* [Exercise brief] The answer must be a single number: the count of lines in the listing that hold the string "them".

****

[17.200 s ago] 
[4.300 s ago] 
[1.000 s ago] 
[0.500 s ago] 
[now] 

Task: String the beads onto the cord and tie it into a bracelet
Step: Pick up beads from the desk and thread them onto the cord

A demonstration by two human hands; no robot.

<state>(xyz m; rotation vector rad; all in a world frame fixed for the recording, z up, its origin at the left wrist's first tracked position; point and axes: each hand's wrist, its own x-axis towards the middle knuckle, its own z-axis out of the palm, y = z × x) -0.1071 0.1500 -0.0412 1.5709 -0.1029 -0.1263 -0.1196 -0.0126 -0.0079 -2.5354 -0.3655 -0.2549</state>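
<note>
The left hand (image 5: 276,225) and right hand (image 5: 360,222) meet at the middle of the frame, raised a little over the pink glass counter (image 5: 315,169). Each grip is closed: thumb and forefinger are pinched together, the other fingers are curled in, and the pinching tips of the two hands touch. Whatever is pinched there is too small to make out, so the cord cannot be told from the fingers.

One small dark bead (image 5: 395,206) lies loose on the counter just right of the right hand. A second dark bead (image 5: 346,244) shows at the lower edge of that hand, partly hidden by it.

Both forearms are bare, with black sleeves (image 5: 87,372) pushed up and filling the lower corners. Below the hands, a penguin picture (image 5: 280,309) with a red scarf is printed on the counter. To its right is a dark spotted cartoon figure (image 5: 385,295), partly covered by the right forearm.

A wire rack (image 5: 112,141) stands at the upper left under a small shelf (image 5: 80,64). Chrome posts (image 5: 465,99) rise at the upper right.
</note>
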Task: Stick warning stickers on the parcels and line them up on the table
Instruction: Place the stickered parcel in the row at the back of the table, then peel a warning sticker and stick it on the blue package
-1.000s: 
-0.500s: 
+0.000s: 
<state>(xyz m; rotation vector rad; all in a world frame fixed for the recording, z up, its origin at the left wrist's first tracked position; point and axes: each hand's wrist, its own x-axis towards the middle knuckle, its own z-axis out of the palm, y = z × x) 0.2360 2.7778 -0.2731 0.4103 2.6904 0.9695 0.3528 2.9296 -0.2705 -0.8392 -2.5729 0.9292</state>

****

* [Solution to this task] 2